Hosting the space for generativity is a different game entirely. Watch out. It is dangerous. Life is dangerous. Good but not tame. Deep, deep democracy is at work.

Holding space for life, for what wants to emerge from the gifts of the people around you, starts with acknowledging you are a limited perceiver. Then, I believe, the best hosts must come into the spaces they host ready to be changed personally, to learn, and to be surprised. To be open to the unfolding of life and be its good and willing servant and shepherd are the way to host a truly generative field. If, like me, you believe that nothing changes until those gathered drop into their truest intentions and purposes and come into presence with one another, you will guide the room to connect. You will offer those gathered the opportunity to see and been seen by one another in as sacred, open, and loving way possible.

A couple of the needs I most often witness in my hosting work are loneliness and isolation. It is mindboggling how pervasive and powerful this is.

I was recently in a conversation with a host who shared with me that what three years ago would have taken a group a few days to achieve in terms of connection and resonance, we now seem able to achieve within 20-30 minutes. It’s true. We know how now and there seems to be more collective readiness for it.

So, we invite people to connect and it happens, quickly. The depth of connection people can experience so quickly often starkly contrasts the loneliness they are accustomed to feeling. In touching those nerves, all kinds of things happen.

  As things unfold others become uncomfortable with the emergence.
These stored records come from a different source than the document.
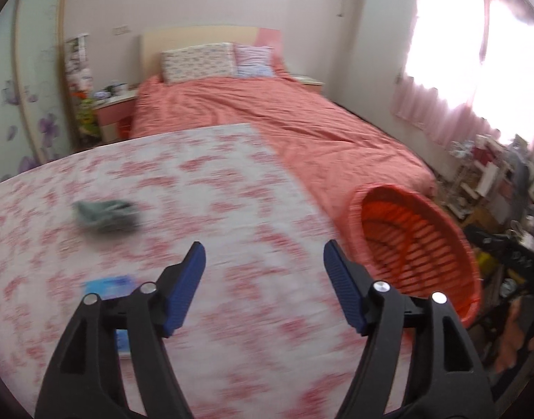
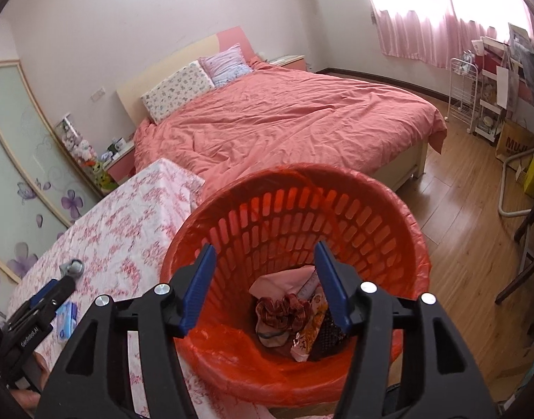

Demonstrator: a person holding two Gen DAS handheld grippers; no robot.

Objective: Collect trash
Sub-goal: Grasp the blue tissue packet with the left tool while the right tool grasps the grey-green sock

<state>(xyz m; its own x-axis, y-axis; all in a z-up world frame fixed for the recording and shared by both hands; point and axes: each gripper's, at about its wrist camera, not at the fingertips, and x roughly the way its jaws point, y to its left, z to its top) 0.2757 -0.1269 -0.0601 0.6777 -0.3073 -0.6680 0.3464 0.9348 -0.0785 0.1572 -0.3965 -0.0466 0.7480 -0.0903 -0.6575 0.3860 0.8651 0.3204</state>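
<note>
Both tongs, left tongs and right tongs, are open and empty. Some trash is in the red bin. A grey scrap and blue packet wait on the worktop.

Two handheld grippers, same build. Left gripper: matte black plastic arms shaped like splayed tongs, each with a triangular cut-out near the base and two round silver screw heads at the pivots; fingers faced with ribbed royal-blue pads. Right gripper: identical black arms, silver screw heads, blue ribbed fingers. Seen from the right wrist camera, white lettering printed along the left gripper's black side; too small to read fully.
</note>
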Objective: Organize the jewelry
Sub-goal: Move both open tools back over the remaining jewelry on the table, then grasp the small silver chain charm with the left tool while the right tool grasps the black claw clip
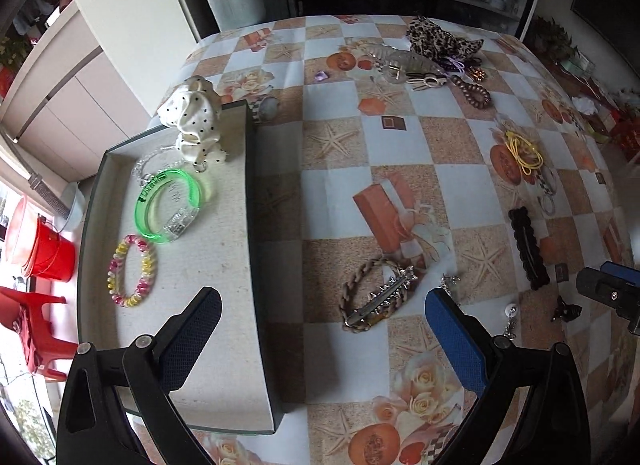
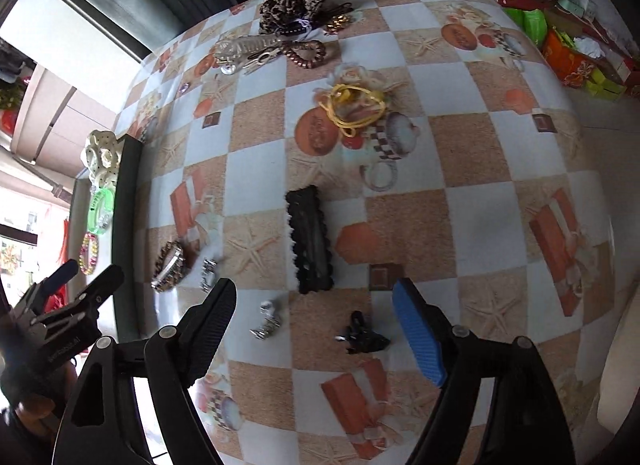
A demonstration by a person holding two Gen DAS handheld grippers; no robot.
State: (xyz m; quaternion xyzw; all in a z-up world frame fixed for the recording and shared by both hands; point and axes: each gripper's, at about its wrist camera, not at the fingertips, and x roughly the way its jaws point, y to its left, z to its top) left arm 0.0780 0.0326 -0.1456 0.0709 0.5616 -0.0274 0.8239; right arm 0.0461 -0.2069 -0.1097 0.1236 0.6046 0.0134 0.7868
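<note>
Jewelry already sorted, green bangle (image 1: 170, 205) included, lies in the left tray (image 1: 256, 233); left gripper (image 1: 322, 335) and right gripper (image 2: 320, 325), jaws apart and empty, hover over loose pieces like the braided bracelet (image 1: 374, 293).

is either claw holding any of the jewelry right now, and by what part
Nothing is held. The left claw and the right claw both stand open and empty above the table.
</note>
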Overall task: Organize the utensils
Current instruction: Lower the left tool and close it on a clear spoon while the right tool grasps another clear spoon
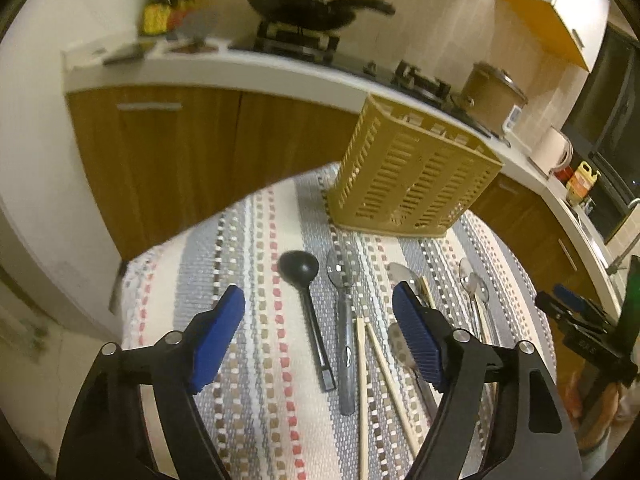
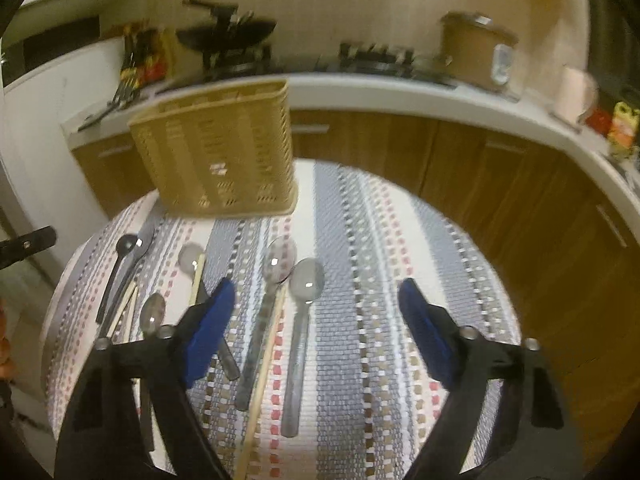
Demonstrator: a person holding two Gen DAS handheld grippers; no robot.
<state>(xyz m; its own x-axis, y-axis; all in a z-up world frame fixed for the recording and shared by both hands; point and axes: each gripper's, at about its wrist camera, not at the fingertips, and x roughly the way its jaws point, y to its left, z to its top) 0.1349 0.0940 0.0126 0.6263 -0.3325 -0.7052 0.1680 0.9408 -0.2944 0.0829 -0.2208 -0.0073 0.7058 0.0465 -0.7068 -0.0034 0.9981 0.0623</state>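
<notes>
Fingers (image 1: pixel 224 336) of both grippers spread apart, empty, above shiny metal spoons (image 2: pixel 306 280) and pale chopsticks (image 1: pixel 362 380)

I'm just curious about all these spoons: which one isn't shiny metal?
The black ladle-style spoon, farthest left in the row on the striped cloth. It is matte black with a round bowl; the others are silvery metal.

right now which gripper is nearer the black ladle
Left. The left gripper is open right over the black ladle, whose handle lies between its fingers. The right gripper is open over two spoons, with the ladle far off to its left.
</notes>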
Their need, legitimate need, for a sense of predictability and action, is confronted by the blossoming life and creativity in the room.

It is not uncommon for all kinds of emotions to be unleashed. Powerful and profound experiences of all sorts come to life at once. Some people feel seen for the first time in their lives. Others come to tears before saying a word at the mere prospect that two other people are waiting with openness and attentiveness to hear from them and what is in their soul. Many experience a sense of love and longing ... in the company of perfect strangers.

As things unfold others become uncomfortable with the emergence. Their need, legitimate need, for a sense of predictability and action, is confronted by the blossoming life and creativity in the room. Sometimes, as fear and scarcity fall off, the power to compel others in a ‘sure’ direction dissipates. ‘Waiting for it’ can be extremely challenging, like the ground underneath is gone.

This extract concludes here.